I grew up in San Francisco. My dad was a lawyer. I was told in school that I was good at debating and arguing with people, and I decided that’s what I was gonna be: a lawyer. So for the first three years of college, everything I did was to become a lawyer.

Between my junior and senior year, I needed to make some money, so I taught an SAT class. I realized that I really enjoyed working with the kids, because so much of it was about getting to know people and helping them go from one point of understanding to another. That lived in my brain for a bit.

I decided I didn’t want to go to law school. I started working for the college newspaper as a sports writer, and for a while I wanted to be a sports journalist. After I graduated, I took my shot at that. I interned for WebMD, writing articles about sports medicine. Then Little League Baseball’s online registration company moved me out to Boston. This was circa 2000, during the .com boom, so they were swimming in money. They even let me move my friends out there with me. They had a batting cage next to my cubicle. This was obviously not responsible fiscal management. They eventually went bust.
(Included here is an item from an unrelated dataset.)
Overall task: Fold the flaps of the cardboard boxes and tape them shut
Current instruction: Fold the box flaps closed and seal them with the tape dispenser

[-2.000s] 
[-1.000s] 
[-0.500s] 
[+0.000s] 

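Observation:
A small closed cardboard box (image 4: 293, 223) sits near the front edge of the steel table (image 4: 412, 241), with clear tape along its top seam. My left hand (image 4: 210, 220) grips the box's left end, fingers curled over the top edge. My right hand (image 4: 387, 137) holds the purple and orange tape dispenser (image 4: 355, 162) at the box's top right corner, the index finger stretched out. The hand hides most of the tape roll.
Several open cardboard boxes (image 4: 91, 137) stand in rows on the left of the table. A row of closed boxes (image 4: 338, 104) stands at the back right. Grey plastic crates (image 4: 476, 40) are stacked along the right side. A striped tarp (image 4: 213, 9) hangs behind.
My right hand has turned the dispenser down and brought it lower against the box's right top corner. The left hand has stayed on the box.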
I was given six months’ severance, which was amazing for someone who was 24 years old. I had a lot of time to think about what I wanted to do. I was living in Boston, and I decided, ‘I want to go back home. I don’t want to stay in this field.’ Because there had been many days where I would go to work, and I could essentially hide out in my cubicle. I would get paid, which was cool for a 20-something-year-old, but compared to the work I did in college teaching and working for the paper where you had to be ‘on’ and contribute something every day, this felt unsatisfying.

My brother came to visit me while I was collecting severance. There was a job fair for nonprofits and education, and I told my brother, ‘That seems really interesting.’ He said, ‘Oh, that’s a do-gooder festival.’

I realized, ‘Oh. I think I want to be a do-gooder.’

I moved back to California. There were all these stories about how they needed teachers, and then I got there and realized how hard it is to become a teacher. I couldn’t just go into a classroom. So I did a year of AmeriCorps. I got hooked up with the Sunset Neighborhood Beacon Center. I was teaching computer classes, and I told the person I was working for that I wanted to get my teaching credential. He said, ‘I can hook you up,’ because he was the afterschool coordinator here at A.P. Giannini. And so I did some volunteer teaching in a math class, where the long-term sub was more than happy to let me take a third of her students in a challenging class. 

It was so rewarding, working with the kids. But I still didn’t get a classroom job. I went into a credentialing program, and I got hired by the Beacon Center to be an afterschool coordinator at the elementary school near here. That was probably the best thing that could have happened to me as a teacher, because when you work after school, you don’t have grades as something that you can use as a motivating tool. You really have to build relationships. I always tell my students, a lot of what teaching is — and a lot of what government is — is figuring out ways to motivate people to inconvenience themselves for a greater good. 

My wife started working as a public defender in Solano County. I had my credential at that point, and I contacted my master teacher at A.P. Giannini to ask for a letter of rec. He said, ‘I can do you one better. There’s an opening here.’ 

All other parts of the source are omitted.